Nick Clegg told us this week that it was one of just four things they were "prepared to die in a ditch for" during the coalition negotiations.
As Nick Harvey points out, all three main parties were promising some kind of pupil premium if they won the election; the devil - or rather the delivery - would all be in the detail.
Just last week the much-trumpeted policy received a body blow from the schools regulator Ofsted.
A survey of 262 school leaders found only one in 10 saying the pupil premium had significantly changed the way they supported pupils from disadvantaged backgrounds.
Not great for the government - or the Lib Dems just ahead of their conference.
But Ofsted was essentially laying the blame on headteachers and governors for not making proper use of the extra money they received.
Funding formula
Nick Harvey's criticism is levelled squarely at his former ministerial colleagues.
According to him, many heads and governors won't have the opportunity to use or misuse the money - because they won't be getting it in the first place.

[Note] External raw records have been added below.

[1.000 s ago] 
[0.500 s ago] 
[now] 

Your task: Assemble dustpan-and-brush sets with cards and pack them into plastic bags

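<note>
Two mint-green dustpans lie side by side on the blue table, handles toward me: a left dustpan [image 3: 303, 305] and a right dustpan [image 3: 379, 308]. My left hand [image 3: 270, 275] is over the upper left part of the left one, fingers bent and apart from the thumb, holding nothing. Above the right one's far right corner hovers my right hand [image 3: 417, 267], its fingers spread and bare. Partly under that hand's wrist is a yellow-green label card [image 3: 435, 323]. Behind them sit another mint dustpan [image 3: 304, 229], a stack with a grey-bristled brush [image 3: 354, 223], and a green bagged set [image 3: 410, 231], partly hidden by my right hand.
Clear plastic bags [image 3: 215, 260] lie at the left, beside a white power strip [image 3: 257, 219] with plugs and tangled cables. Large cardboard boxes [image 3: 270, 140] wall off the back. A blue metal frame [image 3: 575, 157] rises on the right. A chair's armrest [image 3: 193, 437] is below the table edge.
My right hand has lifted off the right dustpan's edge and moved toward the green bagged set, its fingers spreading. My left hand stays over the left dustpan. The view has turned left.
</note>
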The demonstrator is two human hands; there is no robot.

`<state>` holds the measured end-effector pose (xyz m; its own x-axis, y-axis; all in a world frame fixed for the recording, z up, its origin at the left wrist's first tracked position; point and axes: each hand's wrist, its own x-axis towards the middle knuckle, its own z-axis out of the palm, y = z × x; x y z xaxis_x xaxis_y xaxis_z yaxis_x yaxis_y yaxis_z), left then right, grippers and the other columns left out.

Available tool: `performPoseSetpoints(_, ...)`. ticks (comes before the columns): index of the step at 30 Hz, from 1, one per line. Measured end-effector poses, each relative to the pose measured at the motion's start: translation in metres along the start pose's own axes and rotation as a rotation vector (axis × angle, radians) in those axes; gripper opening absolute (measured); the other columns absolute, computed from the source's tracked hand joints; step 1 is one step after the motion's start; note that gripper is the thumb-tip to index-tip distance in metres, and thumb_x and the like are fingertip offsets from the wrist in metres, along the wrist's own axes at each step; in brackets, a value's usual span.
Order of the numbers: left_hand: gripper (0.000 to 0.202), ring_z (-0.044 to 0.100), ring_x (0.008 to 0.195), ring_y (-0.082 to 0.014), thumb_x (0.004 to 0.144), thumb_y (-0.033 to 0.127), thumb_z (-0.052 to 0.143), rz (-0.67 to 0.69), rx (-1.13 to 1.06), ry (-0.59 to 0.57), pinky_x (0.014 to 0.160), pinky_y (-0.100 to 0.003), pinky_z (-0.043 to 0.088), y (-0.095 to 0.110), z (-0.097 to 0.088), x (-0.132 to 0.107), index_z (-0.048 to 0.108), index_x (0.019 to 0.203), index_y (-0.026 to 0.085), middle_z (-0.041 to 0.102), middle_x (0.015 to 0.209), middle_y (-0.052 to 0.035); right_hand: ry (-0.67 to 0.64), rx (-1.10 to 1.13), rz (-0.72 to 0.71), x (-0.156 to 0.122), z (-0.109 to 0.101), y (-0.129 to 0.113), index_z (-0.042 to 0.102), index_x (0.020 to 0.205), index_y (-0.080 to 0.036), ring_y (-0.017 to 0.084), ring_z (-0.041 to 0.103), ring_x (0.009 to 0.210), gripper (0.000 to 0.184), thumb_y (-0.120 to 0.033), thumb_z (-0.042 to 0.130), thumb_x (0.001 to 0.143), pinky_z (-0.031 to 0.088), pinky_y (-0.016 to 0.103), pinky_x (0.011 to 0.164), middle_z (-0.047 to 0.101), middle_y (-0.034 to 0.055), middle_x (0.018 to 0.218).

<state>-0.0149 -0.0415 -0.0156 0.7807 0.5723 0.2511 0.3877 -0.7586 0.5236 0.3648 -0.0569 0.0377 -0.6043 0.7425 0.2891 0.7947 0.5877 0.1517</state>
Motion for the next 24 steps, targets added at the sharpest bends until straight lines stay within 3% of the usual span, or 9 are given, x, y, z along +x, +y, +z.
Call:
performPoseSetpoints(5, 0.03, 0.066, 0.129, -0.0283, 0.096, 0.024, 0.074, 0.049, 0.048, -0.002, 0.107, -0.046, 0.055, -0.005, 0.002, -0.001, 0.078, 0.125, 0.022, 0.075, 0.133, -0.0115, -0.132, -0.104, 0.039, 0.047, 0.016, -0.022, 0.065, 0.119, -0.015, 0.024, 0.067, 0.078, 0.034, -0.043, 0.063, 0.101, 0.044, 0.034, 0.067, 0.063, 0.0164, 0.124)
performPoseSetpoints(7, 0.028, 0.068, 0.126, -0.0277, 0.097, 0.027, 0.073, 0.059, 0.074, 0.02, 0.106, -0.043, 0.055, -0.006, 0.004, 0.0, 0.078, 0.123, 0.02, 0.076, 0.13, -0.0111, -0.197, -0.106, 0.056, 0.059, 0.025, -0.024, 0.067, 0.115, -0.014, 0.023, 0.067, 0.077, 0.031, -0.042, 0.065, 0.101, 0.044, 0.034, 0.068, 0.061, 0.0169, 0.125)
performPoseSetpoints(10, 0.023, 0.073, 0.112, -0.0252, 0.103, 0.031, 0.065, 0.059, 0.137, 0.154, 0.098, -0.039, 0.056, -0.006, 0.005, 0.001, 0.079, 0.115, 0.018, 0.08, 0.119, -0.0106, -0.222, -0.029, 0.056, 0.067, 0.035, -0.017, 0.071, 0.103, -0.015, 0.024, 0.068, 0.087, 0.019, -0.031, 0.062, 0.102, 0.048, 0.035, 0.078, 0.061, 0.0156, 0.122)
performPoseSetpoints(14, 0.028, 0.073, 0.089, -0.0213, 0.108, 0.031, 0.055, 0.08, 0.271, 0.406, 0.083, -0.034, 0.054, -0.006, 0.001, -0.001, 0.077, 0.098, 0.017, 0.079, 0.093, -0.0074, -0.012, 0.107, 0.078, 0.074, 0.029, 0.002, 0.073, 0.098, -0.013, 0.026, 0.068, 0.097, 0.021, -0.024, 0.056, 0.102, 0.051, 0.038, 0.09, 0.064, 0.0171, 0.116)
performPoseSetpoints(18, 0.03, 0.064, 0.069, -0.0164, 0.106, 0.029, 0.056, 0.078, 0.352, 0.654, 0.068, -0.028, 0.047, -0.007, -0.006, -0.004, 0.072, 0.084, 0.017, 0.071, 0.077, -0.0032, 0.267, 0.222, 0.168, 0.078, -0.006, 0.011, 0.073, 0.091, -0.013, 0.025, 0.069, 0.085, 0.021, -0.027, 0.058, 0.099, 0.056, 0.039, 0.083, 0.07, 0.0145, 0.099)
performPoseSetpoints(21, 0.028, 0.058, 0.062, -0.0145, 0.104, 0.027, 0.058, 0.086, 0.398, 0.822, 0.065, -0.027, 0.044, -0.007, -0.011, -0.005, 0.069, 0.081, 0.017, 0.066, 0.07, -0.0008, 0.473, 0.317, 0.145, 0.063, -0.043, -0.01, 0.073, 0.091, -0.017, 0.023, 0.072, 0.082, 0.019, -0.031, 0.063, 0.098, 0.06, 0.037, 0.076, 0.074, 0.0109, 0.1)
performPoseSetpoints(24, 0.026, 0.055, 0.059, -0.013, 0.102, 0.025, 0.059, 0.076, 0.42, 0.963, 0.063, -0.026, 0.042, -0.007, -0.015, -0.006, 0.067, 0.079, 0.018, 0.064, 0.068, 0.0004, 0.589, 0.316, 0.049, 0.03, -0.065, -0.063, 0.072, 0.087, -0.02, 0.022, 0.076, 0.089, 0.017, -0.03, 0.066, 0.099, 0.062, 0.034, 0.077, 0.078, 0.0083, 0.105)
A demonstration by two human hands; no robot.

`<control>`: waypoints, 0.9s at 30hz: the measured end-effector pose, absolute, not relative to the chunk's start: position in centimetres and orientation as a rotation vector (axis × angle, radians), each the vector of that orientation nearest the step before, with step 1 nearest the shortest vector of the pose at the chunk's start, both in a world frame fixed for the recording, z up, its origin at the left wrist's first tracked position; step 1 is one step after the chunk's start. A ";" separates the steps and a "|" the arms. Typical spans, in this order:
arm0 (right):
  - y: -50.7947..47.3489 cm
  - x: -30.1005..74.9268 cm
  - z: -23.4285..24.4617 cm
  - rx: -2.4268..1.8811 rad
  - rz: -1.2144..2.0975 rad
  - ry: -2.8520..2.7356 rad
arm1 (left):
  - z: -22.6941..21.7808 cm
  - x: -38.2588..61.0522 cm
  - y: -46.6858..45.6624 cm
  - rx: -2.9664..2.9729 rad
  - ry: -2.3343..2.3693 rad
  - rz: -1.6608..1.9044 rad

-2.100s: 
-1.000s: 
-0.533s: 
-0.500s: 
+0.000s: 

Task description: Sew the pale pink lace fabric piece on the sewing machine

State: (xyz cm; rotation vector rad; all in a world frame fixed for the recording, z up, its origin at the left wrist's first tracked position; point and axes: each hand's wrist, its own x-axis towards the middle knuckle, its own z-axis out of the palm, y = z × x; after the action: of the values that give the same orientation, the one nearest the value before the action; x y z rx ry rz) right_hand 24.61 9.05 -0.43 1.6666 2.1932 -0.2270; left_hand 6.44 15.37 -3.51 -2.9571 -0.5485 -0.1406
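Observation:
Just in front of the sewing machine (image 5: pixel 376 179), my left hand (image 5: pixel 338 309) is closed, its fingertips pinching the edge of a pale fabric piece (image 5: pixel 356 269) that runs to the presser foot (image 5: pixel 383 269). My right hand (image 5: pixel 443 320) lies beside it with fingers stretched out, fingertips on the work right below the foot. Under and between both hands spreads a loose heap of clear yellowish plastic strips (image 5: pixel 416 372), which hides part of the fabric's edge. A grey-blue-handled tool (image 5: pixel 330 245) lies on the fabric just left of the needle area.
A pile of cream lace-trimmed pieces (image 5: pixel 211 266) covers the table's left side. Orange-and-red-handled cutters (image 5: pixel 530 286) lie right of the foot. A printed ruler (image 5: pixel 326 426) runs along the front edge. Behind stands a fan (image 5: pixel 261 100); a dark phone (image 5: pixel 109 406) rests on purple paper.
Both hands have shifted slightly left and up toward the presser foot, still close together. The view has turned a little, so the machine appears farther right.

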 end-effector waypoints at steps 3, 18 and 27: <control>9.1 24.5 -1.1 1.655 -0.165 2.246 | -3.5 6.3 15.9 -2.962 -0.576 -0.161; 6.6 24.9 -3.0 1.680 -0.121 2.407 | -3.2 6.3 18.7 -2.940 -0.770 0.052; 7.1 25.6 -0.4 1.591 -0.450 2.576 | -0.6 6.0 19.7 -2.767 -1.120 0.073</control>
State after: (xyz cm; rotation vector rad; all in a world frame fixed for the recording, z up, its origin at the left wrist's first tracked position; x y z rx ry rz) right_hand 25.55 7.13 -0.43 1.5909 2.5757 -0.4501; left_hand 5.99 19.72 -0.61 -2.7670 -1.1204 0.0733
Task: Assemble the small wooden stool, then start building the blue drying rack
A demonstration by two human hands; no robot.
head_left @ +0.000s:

School funding is a particularly sensitive topic in the rural South West and, above all, in Devon.
The formula the government currently uses to calculate basic school funding leaves Devon one of the lowest-funded authorities in the country.
So, pupils in Devon receive hundreds of pounds less than the national average every year.
Compared to the best-funded LEA that gap broadens to a couple of thousand pounds per pupil.
A long-running campaign to get this formula altered hit the buffers earlier this year when the Education Secretary confirmed that nothing will change until after the next election.
On the back of that disappointment, Nick Harvey is now suggesting the pupil premium - of all things - is now making this existing gap worse.
Widening gap?
Devon County Council acknowledges that the free school meal test causes huge problems.
But a spokesman says it's impossible to say whether the pupil premium is widening the funding gap.
The Department for Education told me that this year the pupil premium has been extended to children who have been eligible for free school meals at any point over the last six years.
According to their spokesman, "this means that schools are now receiving the pupil premium for many of the children that Mr Harvey is concerned about".